Disclaimer: I own nothing. The song is Shade of Gray by the Monkees and thank you to Mandi for coming up with it after I spent two days searching for the right song!

Author's Note: Thank you to Mandi, as always, for being a wonderful beta and not hugging Scott and Oliver and Will to death after this. I feel sorry for your clones because you must have seen them before you got a hold of mine!

The narrator of this is Rocky. Yes, Rocky. There is a reason why and no, it's not because he's in love with Jason.

And this is where I will be running away and hiding from all the people who wanted a happy ending...

Edited to add: Another songfic where the lyrcis have been removed. The song it was is listed above.

Shades of Gray

He looks like he's at peace now. Fuck, I hope he is. I know I've done wrong by him in the past. Hell I've handled a lot of stuff recently pretty badly, but maybe, at least a bit, I can make it up to him. It feels awful, knowing he's forgiven me anyway; even gone so far as to tell me there's nothing to forgive.

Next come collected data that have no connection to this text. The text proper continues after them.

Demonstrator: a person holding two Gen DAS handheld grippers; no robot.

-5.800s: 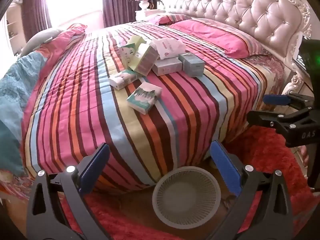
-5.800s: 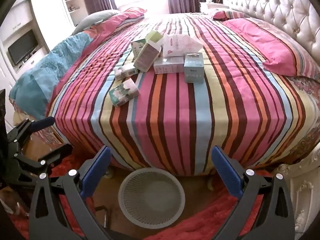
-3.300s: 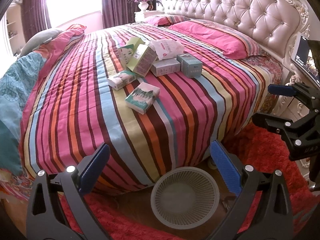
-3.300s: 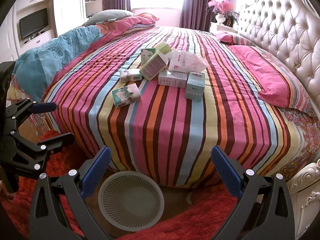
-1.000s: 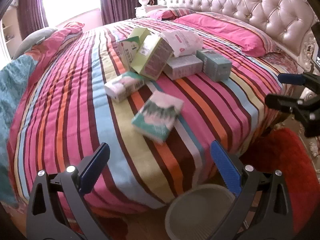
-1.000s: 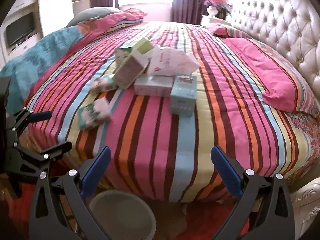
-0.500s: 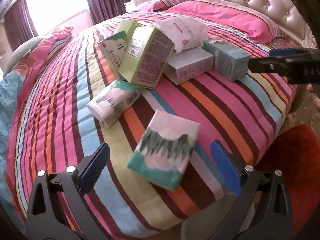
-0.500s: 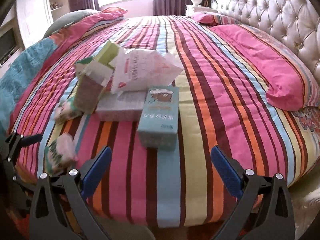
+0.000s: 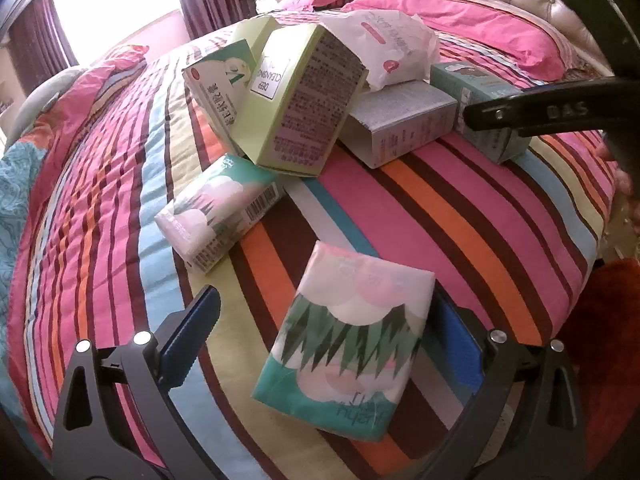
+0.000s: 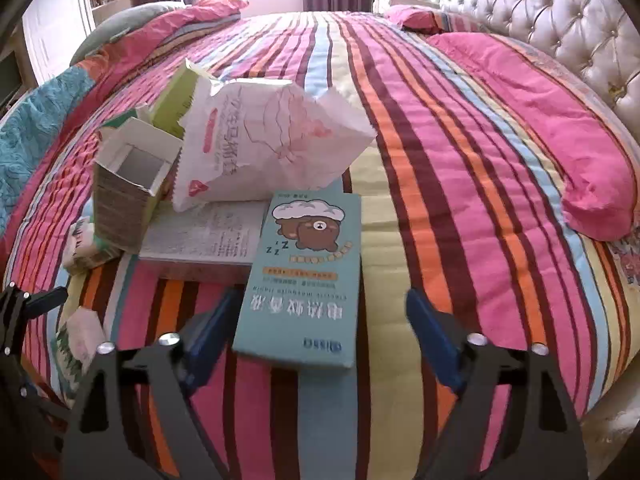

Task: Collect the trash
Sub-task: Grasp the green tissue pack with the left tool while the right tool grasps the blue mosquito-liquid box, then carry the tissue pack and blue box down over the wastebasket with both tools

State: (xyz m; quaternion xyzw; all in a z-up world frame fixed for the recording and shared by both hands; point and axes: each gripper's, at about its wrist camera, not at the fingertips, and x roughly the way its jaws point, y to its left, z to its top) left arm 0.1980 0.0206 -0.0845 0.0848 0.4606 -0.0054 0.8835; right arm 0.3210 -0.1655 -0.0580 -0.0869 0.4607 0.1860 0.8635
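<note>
Trash lies on a striped bed. In the left wrist view a teal-and-pink tissue pack lies between the fingers of my open left gripper, close to the right finger. Behind it lie a second tissue pack, a green carton, a grey box and a white paper bag. In the right wrist view my open right gripper straddles the near end of a teal bear box. The paper bag, the grey box and the open carton sit behind it.
The striped bedspread slopes down at the near edge. A pink pillow and tufted headboard are at the right. A red rug shows past the bed edge. The right gripper's arm crosses the left wrist view.
Both grippers have moved forward and down onto the bed. The tissue pack now sits between the left fingers and the bear box between the right fingers. The basket has left view.
</note>
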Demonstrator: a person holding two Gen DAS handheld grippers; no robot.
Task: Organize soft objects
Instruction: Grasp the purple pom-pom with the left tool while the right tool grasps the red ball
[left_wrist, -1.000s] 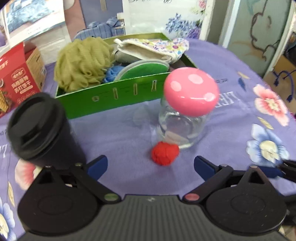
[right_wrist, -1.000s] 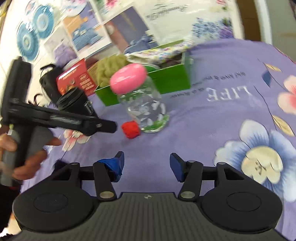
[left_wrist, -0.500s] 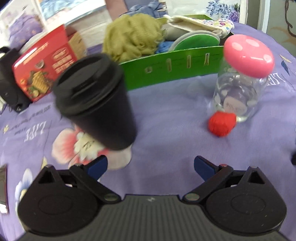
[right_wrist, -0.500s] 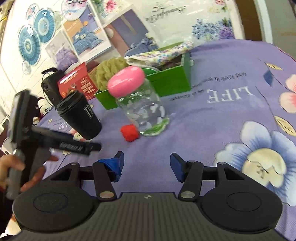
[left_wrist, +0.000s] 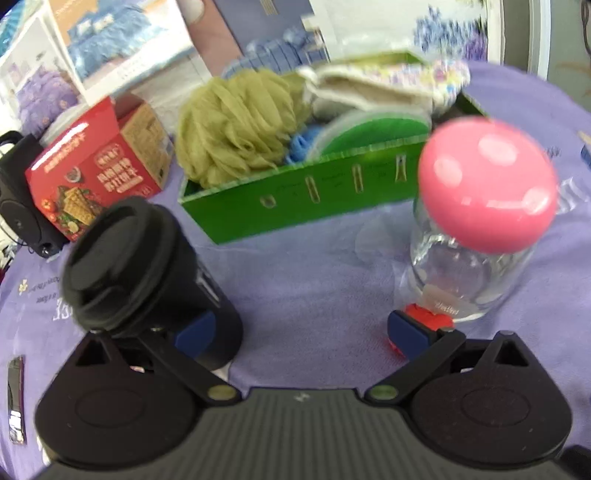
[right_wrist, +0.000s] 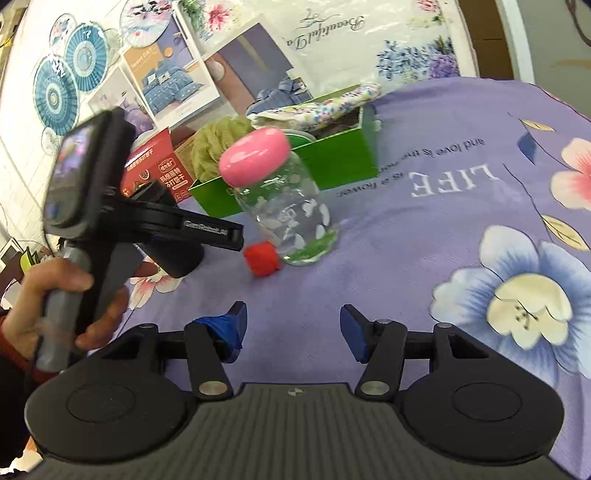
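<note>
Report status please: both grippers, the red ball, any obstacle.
Left gripper open, right gripper open, both empty. Red ball on cloth, against glass jar. Black cup close beside left finger.

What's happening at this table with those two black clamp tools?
A person holds a two-finger gripper in each hand over a purple flowered tablecloth. The left gripper, open, reaches toward a small red pom-pom lying beside a glass jar with a pink lid, near a black cup. The right gripper hangs open and empty. A green box behind already holds a loofah and cloths.
</note>
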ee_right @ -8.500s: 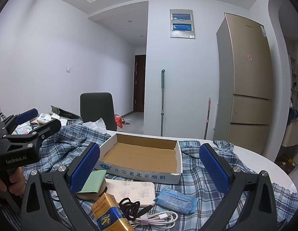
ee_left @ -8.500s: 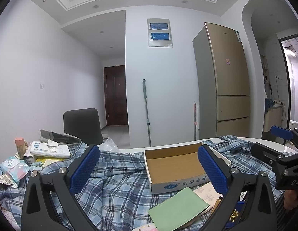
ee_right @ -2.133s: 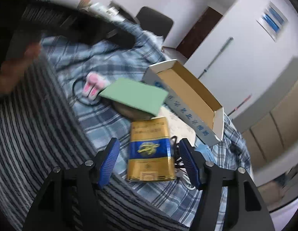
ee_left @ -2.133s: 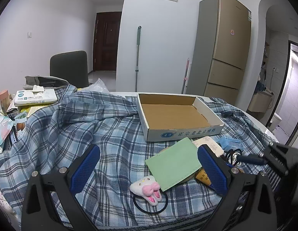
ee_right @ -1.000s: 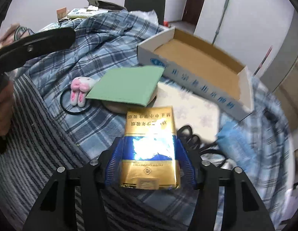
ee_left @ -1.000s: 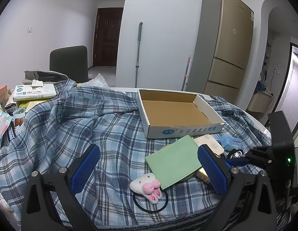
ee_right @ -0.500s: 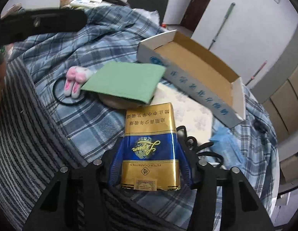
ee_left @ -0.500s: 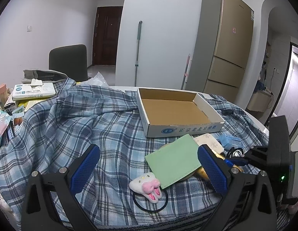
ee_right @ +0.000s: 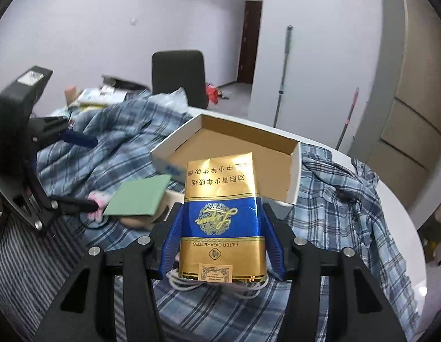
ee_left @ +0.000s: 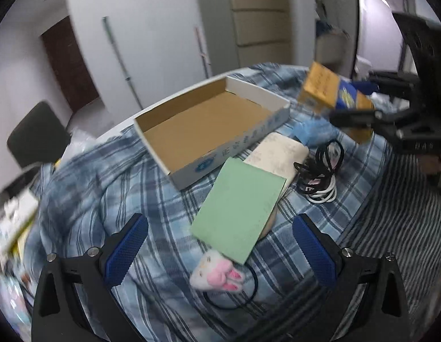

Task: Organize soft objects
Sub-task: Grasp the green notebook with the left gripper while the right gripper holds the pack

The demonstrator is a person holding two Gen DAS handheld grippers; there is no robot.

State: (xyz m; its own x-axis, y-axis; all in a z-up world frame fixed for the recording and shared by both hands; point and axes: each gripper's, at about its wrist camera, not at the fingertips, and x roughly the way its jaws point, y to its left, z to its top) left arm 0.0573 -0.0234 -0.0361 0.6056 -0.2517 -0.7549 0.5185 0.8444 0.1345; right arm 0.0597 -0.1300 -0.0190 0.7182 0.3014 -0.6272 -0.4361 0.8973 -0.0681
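Observation:
My right gripper (ee_right: 222,245) is shut on a gold and blue cigarette pack (ee_right: 220,213) and holds it up in the air before the open cardboard box (ee_right: 234,151). In the left wrist view the pack (ee_left: 331,92) hangs right of the box (ee_left: 212,119). My left gripper (ee_left: 220,245) is open and empty above a green card (ee_left: 240,208) and a white and pink plush bunny (ee_left: 217,273) on a black ring. The left gripper also shows at the left of the right wrist view (ee_right: 75,171).
A blue plaid shirt (ee_left: 106,176) covers the table. A white pouch (ee_left: 280,154), a coil of black and white cables (ee_left: 320,176) and a blue packet (ee_left: 314,128) lie right of the green card. A black chair (ee_right: 179,77) stands behind.
My right gripper has lifted the cigarette pack off the table and raised it toward the box. My left gripper has tilted down over the green card and bunny.

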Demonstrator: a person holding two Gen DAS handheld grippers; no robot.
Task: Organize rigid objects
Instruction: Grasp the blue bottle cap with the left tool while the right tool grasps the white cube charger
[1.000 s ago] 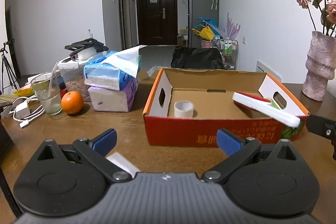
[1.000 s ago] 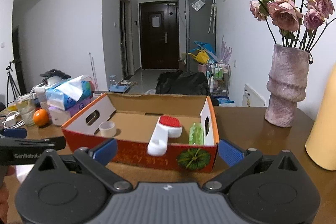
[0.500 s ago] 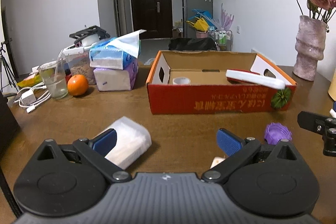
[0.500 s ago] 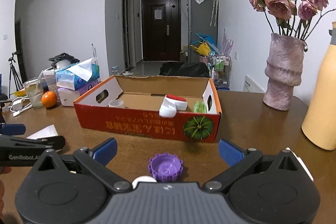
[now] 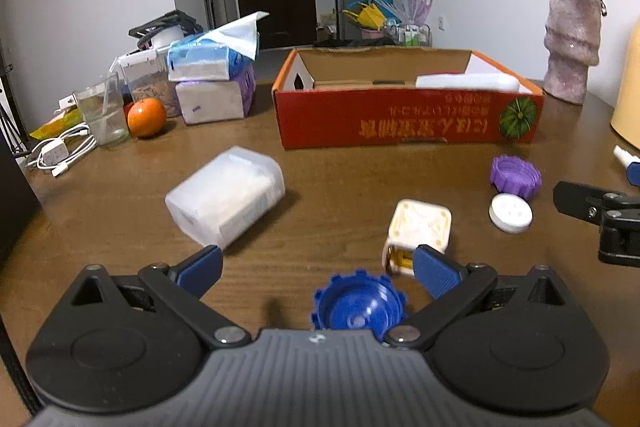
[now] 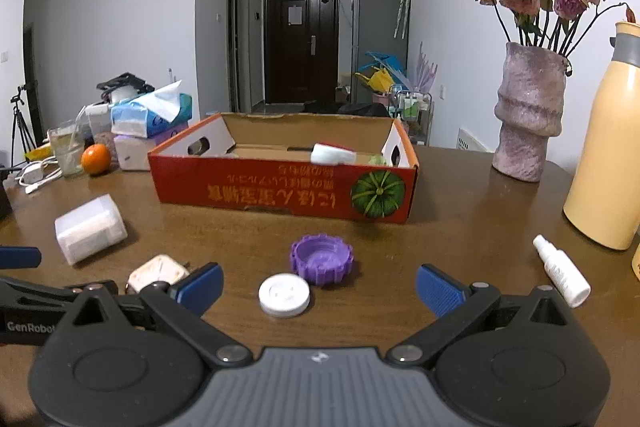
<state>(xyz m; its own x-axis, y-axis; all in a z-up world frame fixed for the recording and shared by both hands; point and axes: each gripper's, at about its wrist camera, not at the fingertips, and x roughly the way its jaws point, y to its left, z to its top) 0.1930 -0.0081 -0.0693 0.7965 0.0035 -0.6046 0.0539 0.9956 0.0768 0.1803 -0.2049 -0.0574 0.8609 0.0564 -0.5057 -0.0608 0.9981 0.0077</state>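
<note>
Blue-padded left gripper (image 5: 316, 267) is spread wide, empty; blue gear-edged cap (image 5: 359, 303) sits between its fingers, near edge cut off by the gripper body. Cream cube (image 5: 418, 230) touches the right pad, its lower corner hidden. Blurred white plastic case (image 5: 226, 195) lies ahead-left. Right gripper (image 6: 319, 287) also spread, empty, with white disc (image 6: 284, 295) and purple cap (image 6: 322, 258) just ahead, touching. White spray bottle (image 6: 561, 270) lies right. Red cardboard box (image 6: 280, 191) stands beyond; contents mostly hidden by its wall.

A lived-in home: wooden dining table (image 6: 460, 211), vase of roses (image 6: 528, 115), tissue packs (image 5: 212, 75), fridge (image 6: 378, 31), entrance door (image 6: 300, 39)
</note>
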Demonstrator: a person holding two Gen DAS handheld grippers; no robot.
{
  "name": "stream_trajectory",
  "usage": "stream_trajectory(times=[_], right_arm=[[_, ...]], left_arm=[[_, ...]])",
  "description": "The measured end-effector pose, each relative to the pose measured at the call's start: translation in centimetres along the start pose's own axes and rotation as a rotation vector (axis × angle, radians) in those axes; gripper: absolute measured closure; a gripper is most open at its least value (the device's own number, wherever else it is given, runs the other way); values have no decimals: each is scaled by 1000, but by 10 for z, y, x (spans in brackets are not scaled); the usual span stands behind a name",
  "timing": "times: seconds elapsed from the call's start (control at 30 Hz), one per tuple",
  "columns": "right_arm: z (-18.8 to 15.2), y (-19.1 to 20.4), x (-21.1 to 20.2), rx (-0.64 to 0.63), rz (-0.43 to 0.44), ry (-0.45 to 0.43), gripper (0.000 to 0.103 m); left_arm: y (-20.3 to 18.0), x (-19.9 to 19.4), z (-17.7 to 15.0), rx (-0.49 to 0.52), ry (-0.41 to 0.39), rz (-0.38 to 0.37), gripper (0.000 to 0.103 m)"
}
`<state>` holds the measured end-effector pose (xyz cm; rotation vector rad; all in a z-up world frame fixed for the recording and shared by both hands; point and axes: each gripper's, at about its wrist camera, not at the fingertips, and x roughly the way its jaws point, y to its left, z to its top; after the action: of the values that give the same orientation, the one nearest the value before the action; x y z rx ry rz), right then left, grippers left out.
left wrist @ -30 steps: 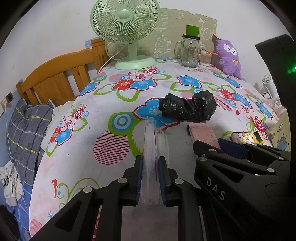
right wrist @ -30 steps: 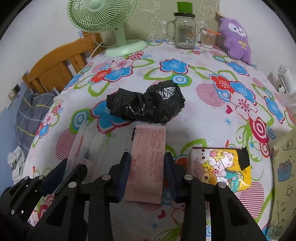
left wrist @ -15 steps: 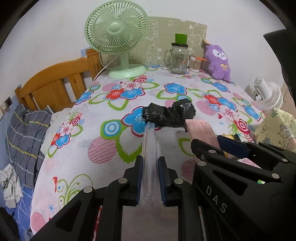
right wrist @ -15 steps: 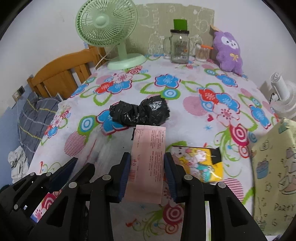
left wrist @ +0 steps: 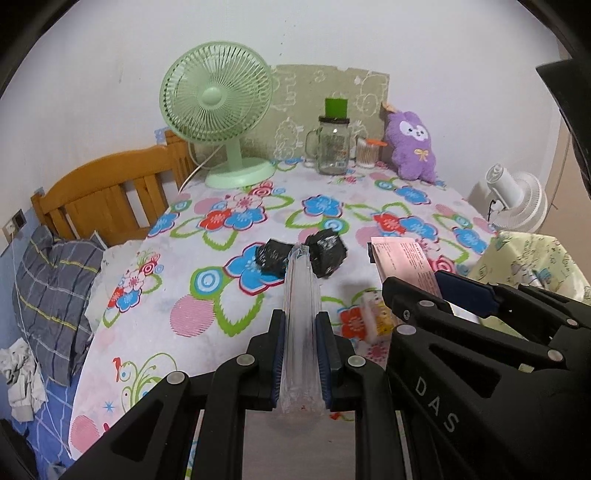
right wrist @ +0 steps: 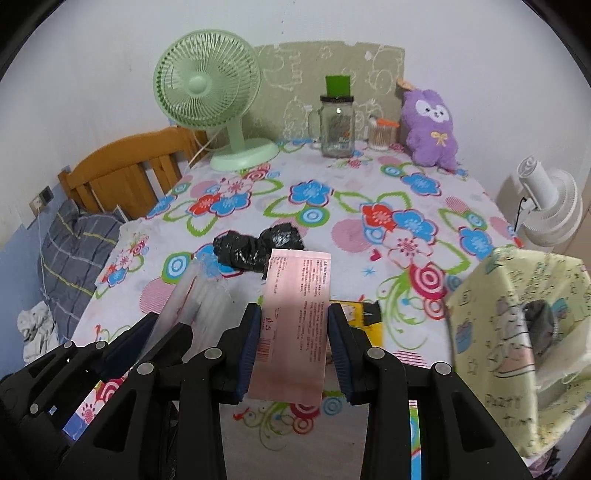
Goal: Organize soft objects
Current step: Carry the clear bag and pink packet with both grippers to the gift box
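Both my hand-held grippers have risen above the tabletop (right wrist: pixel 458 206): left hand-held gripper (left wrist: pixel 301 354) clamps a clear plastic bag (left wrist: pixel 301 295); right hand-held gripper (right wrist: pixel 295 347) grips a pink packet (right wrist: pixel 295 314). Black bag (right wrist: pixel 258 245) lies below.

White plaster wall (left wrist: pixel 369 33) behind, unmarked apart from a torn pale-green cartoon sheet (left wrist: pixel 325 92) fixed against it. Table under a floral cloth (right wrist: pixel 332 206) in blue, red, pink and green. On its far edge: a green desk fan (left wrist: pixel 218 107), a glass mug jar (right wrist: pixel 337 125) with a green block on its lid, a small cup of swabs (right wrist: pixel 380 134). Wooden bed headboard (left wrist: pixel 107 195) to the left, grey plaid bedding (left wrist: pixel 51 288) below it. White fan (right wrist: pixel 550 206) at right. Light even, indoor.
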<state>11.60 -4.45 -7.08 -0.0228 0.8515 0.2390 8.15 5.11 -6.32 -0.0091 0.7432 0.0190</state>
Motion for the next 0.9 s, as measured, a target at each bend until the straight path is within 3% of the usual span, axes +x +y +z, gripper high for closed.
stream_trajectory(times=[0.9], right_arm=[[19,-54,-88,14,-43,-149,63]], left_arm=[[-64,-56,34,56,-122,-44,89]])
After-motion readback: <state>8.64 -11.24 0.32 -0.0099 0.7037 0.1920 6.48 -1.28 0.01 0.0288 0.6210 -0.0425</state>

I don't know whether I just want this to be over or not. I want him to be free of all this, he's had to deal with too much pain for so long, but that means losing him again.

I don't want to lose him again.

It's funny, he was gone seven years and I managed to convince myself I didn't miss him, that I hated him for what he did to Tommy. We all did. I can't help but think he might have planned that somehow, for Tommy's benefit. I know it wasn't for his.

The first thing he did, after he regained consciousness, after I told him off, was tell me how much he had missed me, had missed all of us. Bastard. He couldn't be just the least bit angry? Couldn't he just blame someone else for a change?

At first I thought he was in denial but as far as Jason is concerned that is just a river in Egypt. He knows he's dying, he knows it's going to be painful; he knows some bridges won't be mended before he leaves us again. He knows it and he accepts, it even if he doesn't enjoy it.

I know he didn't enjoy the confrontation with Tommy. That cost him a lot. It cost me something too. Trey is going to take him away now. I don't want him to. I know I messed up but... I want to be able to make it up to him. These past few days haven't been enough to do that. If Trey takes him away I won't even get the chance.

Trey is half dozing right now, sitting next to Jason's bed. I know if Jason's condition changes even slightly he'll be wide awake. Trey is exhausted but he's still almost scarily attuned to Jason. I don't think he's left Jason side since the... incident with Tommy.

I offered to spell him for awhile but he shot that notion down without even saying a word. I don't think I've ever had daggers that sharp thrown at me before. He doesn't trust me. I'm not sure he ever will again, or at least not when it comes to Jason.

The man himself is sleeping. Well, not sleeping. He never just sleeps anymore. He's just so drugged he couldn't be awake even if he wanted to be.

Today was bad. It's starting to make me want Trey to take him away. Not because I'm in a hurry to lose him again but because if Jason were on Triforia they'd be able to do more for him. They'd be able to really stop the pain without sending him into this sham of sleep.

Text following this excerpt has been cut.